All 174 Zimbabwean women were infected with HIV-1 subtype C. Based on the infecting subtype, women with subtype C HIV-1 infections had CD4 T-cell declines (− 0.489 cells/week, GEE model) 2.5-fold and 1.6-fold slower than with subtype D and A infections, respectively (Fig. 2c). The faster CD4 T-cell declines in subtype D infections also resulted in more patients (45%, n = 14) requiring cART than in women infected with subtype A and C (28% and 32%) (Suppl. Fig. 1b). Slow/non-progression (defined as controllers) was not observed among the subtype D infected women as compared to the 4% (n = 3) and 10% in the subtype A and C infected women, respectively. In contrast, subtype A, D, and C infected women had similar frequencies of rapid progressors (8.5, 11, and 7.5%, respectively) (Fig. 2d). Again, viral levels at set point (Suppl. Fig. 3c) in plasma or endocervical mucosa or in plasma during disease (Suppl. Fig. 3 d, e & f) did not differ by subtype (statistical analyses in Suppl. Fig. 3g).

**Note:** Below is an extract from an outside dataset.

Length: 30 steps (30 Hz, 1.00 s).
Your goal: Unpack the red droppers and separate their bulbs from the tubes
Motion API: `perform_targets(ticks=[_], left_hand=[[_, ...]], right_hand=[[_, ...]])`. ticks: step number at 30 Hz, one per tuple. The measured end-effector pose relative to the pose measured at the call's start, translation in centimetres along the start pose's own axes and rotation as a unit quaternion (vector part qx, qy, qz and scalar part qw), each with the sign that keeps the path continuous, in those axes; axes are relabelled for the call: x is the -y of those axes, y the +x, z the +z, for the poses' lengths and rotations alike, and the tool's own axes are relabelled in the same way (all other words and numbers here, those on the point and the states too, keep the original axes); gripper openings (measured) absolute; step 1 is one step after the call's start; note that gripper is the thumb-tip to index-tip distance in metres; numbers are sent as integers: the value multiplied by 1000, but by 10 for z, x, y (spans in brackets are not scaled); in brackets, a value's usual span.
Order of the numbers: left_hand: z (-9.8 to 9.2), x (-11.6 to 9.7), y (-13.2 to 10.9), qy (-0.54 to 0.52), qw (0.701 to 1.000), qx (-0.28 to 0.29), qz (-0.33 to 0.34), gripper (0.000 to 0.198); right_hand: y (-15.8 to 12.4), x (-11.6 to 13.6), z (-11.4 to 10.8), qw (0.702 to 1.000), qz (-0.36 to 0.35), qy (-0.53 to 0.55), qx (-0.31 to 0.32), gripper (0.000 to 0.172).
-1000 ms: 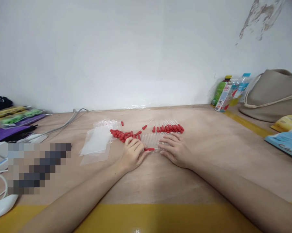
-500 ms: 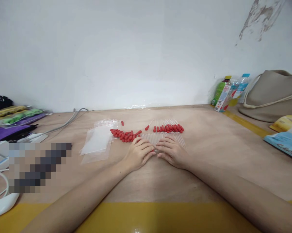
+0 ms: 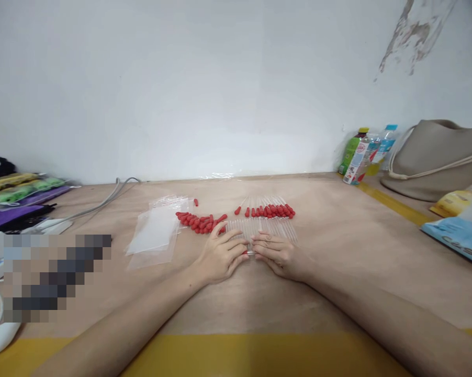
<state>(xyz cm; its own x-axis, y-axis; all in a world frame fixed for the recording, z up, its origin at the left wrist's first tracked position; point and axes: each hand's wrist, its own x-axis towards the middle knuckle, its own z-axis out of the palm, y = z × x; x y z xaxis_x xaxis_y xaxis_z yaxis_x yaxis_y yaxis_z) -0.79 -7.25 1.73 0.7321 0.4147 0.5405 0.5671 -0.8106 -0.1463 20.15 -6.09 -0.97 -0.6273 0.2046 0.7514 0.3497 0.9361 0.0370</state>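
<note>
My left hand [image 3: 223,255] has its fingers closed on a red rubber dropper bulb [image 3: 245,252], only a bit of which shows at the fingertips. Opposite it, my right hand [image 3: 279,256] pinches a thin clear dropper tube [image 3: 252,252]. Bulb and tube meet end to end between the fingertips; whether the tube sits inside the bulb I cannot tell. Just beyond both hands lies a row of clear tubes [image 3: 236,225]. Behind that row are several droppers [image 3: 275,211] with red bulbs on their tubes. A heap of loose red bulbs [image 3: 197,222] is left of the tubes.
Clear plastic bags [image 3: 149,233] lie left of the heap, and a single bulb [image 3: 195,202] is behind it. Bottles [image 3: 356,157] and a grey bag [image 3: 436,157] stand at the back right. A cable [image 3: 102,201] and colourful packets [image 3: 27,193] occupy the left.
The view has shifted slightly, and both hands appear a little lower in it. They remain close together, with the red bulb and tube now showing more between the fingertips.
</note>
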Motion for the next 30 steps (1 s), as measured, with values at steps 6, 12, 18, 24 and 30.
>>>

To illustrate the subtype-specific differences, CD4 T-cell and viral RNA levels were plotted for subtype C and A controllers (Fig. 3a & c respectively) and subtype C, A, and D typical progressors (Fig. 3b, d & e respectively) (nine patients for each). The controller status in subtype C infected patients is quite evident with < 0.03 CD4 cells lost per week (based on all 13 controllers) (Fig. 3a) as compared to the 0.48 lost per week (linear regression or GEE model) in the 148 typical subtype C progressors (Fig. 3b). This rate of CD4 T-cell decline in subtype C is slower than that observed in the typical subtype D (Fig. 2e) and subtype A (Fig. 3d) progressors (− 1.0 and − 0.60 CD4 cell loss/week, respectively, linear regression and GEE). Following the set point, viral load increases were similar in all the subtype A, C, and D progressors (Fig. 3g, i, & j) but viral loads remained the lowest in the subtype C controllers with an actual decrease over time (− 4 HIV-1 RNA copies/ml/week; Fig. 3f).

Fig. 3.

Fig. 3

Comparing disease progression in a subset of 56 women in Uganda and Zimbabwe infected by different subtypes. (a)(b)(c)(d)(e) CD4 cell counts/ml were plotted over time in subtype C infected women defined as slow progressors/controllers (a), as typical progressors (b), in subtype A infected women defined as slow progressors/controllers (c), as typical progressors (d), and in subtype D infected women defined as typical progressors (e). (f)(g)(h)(i)(j) Viral RNA loads in plasma of subtype C slow progressors, C typical progressors, A slow progressors, A typical progressors and D typical progressors, respectively.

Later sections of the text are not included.